Bubbling Markets?
After the concerns of the commodity fest we have been living through, it seems that further enthusiasm is now being added. The 24th May will be Glencore day in the FTSE 100. The flotation of this commodity leviathan will give it an estimated value of between $48bn and $58bn which is the equivalent of between 1.7% and 2.1% of the value of the entire Index (final pricing is expected on 19th May). London will be the primary listing, with a secondary issue in Hong Kong. The company is being fast tracked directly into the FTSE 100 and the last time that happened was back in 1986 when BG Group floated; prior to that was BT in 1984.
The estimated free float of the stock of the company will likely be around £4.75bn which would make it slightly less than the Chilean copper miner Antofagasta. This then would rank the company at 61st by size in the FTSE100. Mind you, with an astonishing prospectus of 1637 pages you would think that it could be higher up the league – I wonder just how many have waded through each of those fascinating pages to fully understand the Byzantine complexity of this commodity combine. Personally I became exhausted just lifting it onto the desk – it weighs 7.5lbs!
Further to my previous concerns about the domination of the mining, oil and gas sectors over the Index, the Glencore float will just add to this weighting from a figure of currently 34% to 36%, and if the LSE does merge or take over the Canadian TSE, then London will become a global leader in these sectors. This might be good for the London markets but it requires care for innocent investors who may be unaware of such a domination of the FTSE 100 by those sectors - and now with even less connection with the UK economy.

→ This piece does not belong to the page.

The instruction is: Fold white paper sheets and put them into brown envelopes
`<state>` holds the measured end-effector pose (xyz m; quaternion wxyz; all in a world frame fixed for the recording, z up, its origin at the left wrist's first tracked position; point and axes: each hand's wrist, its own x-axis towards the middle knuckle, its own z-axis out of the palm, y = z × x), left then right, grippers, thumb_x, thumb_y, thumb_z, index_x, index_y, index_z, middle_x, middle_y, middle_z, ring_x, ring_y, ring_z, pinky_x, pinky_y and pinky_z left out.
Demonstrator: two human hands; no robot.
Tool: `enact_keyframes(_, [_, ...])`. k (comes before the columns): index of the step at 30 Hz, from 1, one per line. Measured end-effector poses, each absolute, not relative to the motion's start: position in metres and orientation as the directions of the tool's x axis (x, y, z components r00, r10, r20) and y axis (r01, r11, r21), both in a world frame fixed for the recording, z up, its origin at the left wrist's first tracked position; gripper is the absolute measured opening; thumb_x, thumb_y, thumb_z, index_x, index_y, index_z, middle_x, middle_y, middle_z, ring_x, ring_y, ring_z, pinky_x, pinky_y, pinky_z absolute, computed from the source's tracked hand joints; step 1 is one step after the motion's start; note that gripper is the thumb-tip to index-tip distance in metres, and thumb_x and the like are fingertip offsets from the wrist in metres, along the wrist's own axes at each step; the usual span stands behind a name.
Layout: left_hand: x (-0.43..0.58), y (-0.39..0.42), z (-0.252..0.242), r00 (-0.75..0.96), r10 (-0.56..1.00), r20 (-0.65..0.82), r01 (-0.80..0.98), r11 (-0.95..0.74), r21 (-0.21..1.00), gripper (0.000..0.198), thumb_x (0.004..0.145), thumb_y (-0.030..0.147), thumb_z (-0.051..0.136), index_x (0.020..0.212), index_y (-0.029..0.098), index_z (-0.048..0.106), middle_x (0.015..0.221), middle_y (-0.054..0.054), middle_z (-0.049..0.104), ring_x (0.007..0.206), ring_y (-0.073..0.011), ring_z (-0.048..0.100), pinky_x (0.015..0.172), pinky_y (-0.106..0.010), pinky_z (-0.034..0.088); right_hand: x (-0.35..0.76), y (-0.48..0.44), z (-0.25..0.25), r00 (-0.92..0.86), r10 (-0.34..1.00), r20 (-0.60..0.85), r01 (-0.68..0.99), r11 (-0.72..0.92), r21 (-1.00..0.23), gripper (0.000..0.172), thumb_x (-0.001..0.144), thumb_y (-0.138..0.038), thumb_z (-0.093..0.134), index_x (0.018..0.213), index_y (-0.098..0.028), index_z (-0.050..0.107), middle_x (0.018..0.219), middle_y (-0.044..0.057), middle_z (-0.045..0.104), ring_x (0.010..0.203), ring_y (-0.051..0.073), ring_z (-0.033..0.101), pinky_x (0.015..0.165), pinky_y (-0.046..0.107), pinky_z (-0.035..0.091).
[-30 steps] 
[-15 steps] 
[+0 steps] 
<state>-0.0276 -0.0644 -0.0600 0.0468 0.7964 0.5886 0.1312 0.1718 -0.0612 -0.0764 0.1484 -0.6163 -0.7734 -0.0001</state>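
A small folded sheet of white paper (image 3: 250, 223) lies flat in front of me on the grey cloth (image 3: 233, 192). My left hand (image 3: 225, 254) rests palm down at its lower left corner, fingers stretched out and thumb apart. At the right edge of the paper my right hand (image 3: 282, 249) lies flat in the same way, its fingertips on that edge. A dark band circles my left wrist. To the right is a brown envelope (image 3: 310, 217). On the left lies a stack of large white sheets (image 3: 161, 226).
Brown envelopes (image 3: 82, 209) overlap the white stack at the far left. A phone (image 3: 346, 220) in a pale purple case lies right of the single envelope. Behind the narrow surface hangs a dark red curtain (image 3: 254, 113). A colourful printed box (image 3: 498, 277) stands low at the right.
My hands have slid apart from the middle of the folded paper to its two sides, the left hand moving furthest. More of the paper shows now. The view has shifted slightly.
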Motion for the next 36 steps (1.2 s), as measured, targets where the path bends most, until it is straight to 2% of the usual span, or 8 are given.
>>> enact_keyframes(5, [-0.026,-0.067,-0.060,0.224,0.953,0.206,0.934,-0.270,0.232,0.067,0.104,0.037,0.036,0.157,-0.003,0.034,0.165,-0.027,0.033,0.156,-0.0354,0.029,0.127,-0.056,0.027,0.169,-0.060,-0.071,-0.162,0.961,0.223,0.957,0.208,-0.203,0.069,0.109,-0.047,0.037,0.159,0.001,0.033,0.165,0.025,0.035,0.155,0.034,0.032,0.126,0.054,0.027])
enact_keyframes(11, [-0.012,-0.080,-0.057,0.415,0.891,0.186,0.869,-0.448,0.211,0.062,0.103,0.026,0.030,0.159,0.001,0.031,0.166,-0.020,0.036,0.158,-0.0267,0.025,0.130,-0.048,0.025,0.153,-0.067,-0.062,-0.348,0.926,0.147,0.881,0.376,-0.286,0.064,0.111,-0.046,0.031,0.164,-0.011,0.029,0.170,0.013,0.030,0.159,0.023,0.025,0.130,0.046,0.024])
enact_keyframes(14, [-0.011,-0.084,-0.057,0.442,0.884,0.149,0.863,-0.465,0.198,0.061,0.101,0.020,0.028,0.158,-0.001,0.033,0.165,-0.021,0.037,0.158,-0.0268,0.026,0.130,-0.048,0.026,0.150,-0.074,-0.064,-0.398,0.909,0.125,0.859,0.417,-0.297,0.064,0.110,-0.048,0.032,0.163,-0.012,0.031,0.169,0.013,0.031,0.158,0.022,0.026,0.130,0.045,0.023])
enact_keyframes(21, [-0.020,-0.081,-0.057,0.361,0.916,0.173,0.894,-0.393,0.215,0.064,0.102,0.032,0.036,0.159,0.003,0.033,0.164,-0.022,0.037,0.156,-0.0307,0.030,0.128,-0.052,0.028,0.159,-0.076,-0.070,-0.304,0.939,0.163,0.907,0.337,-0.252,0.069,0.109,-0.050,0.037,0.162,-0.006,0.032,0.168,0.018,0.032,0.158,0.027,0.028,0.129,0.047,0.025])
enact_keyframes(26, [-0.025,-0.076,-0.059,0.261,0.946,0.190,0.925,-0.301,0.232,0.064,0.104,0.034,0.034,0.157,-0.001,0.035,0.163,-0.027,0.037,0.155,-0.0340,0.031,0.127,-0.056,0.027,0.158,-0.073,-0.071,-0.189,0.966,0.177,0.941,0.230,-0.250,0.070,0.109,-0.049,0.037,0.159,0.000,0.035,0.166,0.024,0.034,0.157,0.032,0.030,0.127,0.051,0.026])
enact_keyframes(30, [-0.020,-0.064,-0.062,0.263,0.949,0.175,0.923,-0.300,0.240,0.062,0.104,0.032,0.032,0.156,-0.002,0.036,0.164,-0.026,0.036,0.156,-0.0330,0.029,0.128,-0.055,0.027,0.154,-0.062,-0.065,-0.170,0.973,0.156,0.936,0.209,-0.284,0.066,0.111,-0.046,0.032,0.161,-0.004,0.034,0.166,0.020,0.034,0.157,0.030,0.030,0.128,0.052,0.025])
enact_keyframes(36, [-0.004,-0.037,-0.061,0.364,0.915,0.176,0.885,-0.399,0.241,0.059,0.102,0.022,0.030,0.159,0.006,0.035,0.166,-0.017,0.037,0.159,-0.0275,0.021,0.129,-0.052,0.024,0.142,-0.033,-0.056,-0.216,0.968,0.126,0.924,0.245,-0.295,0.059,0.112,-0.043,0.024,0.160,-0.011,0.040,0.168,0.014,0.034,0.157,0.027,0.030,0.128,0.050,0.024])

Here are two sobering facts about our current market. Firstly someone has agreed to pay $8.5bn – not million – for a loss making online telephone system. Secondly we are about to see a new flotation of a social networking site whose prospectus has the following statement: “we expect our revenue growth rate to decline and, as our costs increase, we may not be able to generate sufficient revenue to sustain our profitability in the long term”. Hardly the most positive of statements - especially in a prospectus designed to encourage investors to part with their cash. Despite this, the business has an expectation that it will be valued at around $3bn. This would mean that it would be set at around 13 times last year‟s sales. However, maybe this is relatively cheap as only last week the Chinese social network Renren floated at an amazing level of 72 times sales!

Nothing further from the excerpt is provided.